**Exercise directions**
From the entries underneath, give the number of lines holding the word "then", without any other words.

**Extracted records**
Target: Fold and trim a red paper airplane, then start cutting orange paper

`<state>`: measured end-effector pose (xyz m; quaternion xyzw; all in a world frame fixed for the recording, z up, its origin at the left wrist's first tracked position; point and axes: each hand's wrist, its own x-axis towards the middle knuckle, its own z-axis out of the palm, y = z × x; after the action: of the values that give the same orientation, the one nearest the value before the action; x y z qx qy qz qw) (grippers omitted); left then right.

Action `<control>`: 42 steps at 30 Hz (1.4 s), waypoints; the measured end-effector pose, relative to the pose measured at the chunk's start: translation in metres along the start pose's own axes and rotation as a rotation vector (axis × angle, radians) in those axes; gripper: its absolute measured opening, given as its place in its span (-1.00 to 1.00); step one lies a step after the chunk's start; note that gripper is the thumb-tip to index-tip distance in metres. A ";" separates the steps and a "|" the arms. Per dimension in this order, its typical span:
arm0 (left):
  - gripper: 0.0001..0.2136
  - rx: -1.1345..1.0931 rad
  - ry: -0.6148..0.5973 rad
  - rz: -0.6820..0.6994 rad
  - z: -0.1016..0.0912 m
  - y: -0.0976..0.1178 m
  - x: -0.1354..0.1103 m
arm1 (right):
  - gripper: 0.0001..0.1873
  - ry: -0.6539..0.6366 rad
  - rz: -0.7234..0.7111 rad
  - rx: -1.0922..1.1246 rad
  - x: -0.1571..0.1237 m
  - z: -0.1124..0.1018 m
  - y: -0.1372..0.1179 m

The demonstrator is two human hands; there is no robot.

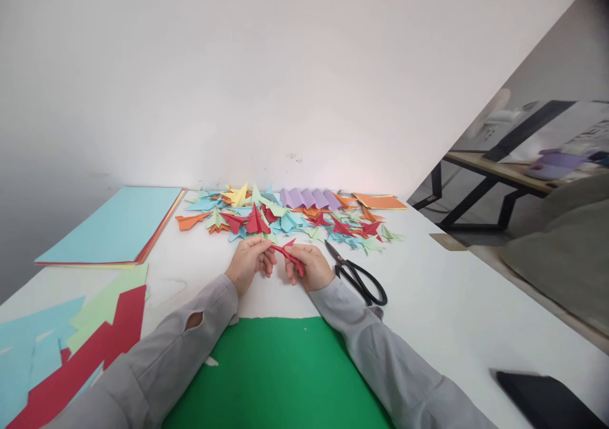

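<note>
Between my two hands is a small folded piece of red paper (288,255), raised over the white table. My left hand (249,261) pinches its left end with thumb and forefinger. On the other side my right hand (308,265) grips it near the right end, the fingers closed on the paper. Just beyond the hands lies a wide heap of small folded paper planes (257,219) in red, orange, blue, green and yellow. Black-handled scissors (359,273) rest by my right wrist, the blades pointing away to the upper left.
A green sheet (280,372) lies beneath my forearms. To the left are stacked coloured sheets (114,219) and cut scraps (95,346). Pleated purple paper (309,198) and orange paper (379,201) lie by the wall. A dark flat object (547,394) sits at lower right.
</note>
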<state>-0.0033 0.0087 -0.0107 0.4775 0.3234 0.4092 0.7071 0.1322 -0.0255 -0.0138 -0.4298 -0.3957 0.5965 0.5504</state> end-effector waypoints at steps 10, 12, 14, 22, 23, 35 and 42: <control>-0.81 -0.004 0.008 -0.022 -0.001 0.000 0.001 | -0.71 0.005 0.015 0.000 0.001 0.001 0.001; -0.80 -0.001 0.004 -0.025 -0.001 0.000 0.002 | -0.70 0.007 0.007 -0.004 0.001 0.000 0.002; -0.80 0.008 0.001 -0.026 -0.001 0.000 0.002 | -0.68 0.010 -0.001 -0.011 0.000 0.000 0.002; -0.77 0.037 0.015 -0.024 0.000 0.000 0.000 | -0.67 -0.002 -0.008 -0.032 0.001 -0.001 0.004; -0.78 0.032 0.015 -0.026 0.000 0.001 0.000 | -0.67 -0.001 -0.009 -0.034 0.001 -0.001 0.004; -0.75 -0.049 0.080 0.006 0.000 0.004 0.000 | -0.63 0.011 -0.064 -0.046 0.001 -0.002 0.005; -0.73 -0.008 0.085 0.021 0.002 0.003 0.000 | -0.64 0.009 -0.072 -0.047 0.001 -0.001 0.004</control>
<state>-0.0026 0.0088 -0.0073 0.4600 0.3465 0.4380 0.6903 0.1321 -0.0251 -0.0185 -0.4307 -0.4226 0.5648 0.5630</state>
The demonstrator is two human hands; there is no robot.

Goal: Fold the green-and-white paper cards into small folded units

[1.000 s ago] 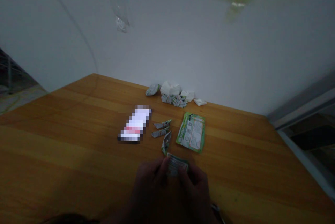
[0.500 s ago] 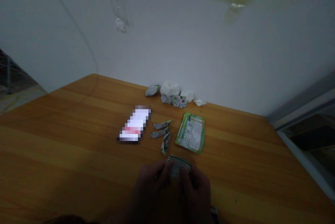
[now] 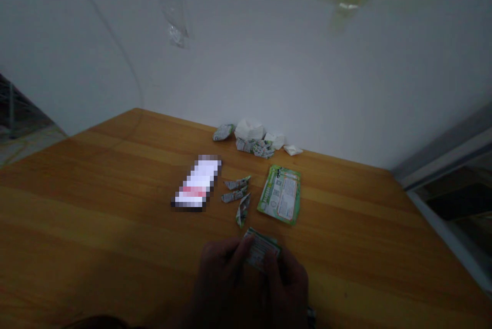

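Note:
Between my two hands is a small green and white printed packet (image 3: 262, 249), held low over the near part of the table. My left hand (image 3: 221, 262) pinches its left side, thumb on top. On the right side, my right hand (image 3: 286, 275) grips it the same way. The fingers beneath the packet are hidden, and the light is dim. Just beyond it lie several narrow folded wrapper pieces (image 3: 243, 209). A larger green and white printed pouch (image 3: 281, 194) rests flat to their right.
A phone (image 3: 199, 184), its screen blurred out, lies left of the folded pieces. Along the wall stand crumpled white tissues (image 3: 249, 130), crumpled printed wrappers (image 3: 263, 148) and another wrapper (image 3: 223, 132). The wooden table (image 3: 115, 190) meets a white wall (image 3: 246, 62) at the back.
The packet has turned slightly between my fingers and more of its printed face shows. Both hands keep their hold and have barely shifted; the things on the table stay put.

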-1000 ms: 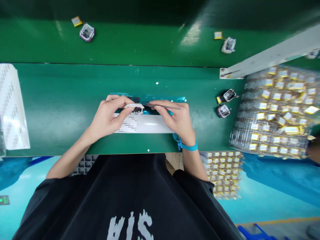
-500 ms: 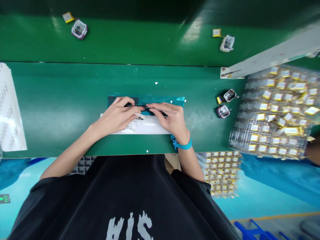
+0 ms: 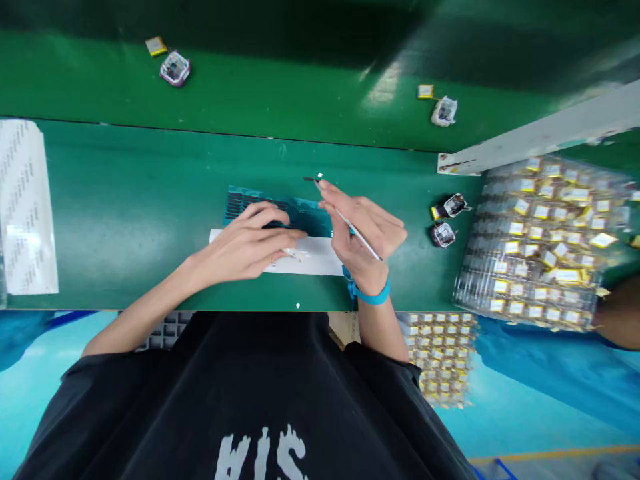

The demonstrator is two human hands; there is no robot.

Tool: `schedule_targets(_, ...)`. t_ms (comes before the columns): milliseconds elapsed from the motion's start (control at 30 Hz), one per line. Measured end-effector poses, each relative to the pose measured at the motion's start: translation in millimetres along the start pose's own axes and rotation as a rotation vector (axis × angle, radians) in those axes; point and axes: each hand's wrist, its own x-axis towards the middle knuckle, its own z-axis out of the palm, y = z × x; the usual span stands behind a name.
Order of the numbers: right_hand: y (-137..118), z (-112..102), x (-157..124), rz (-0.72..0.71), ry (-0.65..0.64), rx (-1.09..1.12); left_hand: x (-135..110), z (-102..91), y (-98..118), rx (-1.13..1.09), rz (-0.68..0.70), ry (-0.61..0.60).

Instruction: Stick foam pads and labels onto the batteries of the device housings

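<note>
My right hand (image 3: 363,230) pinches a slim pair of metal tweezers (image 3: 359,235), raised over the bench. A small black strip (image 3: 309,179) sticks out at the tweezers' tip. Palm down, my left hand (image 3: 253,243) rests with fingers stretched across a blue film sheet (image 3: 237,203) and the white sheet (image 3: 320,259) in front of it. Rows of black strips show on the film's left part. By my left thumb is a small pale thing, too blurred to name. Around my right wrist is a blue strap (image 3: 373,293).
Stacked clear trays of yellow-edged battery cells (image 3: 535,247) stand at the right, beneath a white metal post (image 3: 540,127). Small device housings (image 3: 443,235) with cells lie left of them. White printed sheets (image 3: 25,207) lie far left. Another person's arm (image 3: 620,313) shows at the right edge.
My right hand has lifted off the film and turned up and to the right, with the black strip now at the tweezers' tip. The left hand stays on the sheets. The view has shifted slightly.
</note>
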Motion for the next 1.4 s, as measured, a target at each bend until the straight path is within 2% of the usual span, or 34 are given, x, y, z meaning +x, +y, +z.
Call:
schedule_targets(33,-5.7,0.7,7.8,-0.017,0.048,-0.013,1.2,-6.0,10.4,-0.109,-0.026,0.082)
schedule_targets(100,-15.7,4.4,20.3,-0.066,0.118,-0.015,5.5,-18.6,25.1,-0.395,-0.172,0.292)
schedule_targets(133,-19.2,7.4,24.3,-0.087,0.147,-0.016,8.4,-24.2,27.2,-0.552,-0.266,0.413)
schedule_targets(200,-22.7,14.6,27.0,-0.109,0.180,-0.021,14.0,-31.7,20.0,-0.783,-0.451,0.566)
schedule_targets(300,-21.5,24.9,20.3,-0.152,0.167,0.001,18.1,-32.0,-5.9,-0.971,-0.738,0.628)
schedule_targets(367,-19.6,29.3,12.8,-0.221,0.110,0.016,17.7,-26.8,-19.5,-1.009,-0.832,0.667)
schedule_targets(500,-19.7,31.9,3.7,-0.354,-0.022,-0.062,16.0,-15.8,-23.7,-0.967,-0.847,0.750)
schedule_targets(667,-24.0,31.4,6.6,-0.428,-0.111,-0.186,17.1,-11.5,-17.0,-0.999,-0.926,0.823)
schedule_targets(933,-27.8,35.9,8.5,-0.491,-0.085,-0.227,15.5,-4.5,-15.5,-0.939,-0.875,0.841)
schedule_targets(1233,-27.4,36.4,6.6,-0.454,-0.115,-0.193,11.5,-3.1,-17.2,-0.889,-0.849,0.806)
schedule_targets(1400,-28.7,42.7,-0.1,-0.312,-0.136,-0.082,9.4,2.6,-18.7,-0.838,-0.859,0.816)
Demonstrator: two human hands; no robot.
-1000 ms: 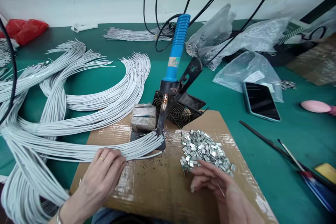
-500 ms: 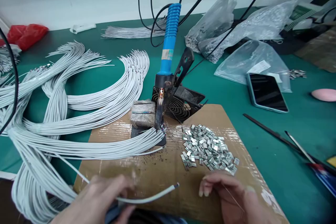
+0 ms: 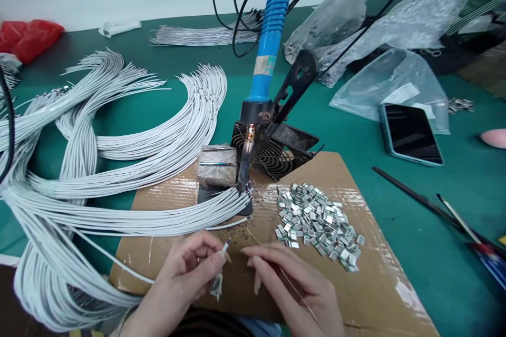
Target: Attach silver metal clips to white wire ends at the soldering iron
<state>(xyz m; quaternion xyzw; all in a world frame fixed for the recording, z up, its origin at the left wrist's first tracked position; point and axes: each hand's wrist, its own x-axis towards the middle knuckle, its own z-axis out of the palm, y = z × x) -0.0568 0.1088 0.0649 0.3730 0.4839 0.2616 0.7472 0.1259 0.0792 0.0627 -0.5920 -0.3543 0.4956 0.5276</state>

**Task response**
2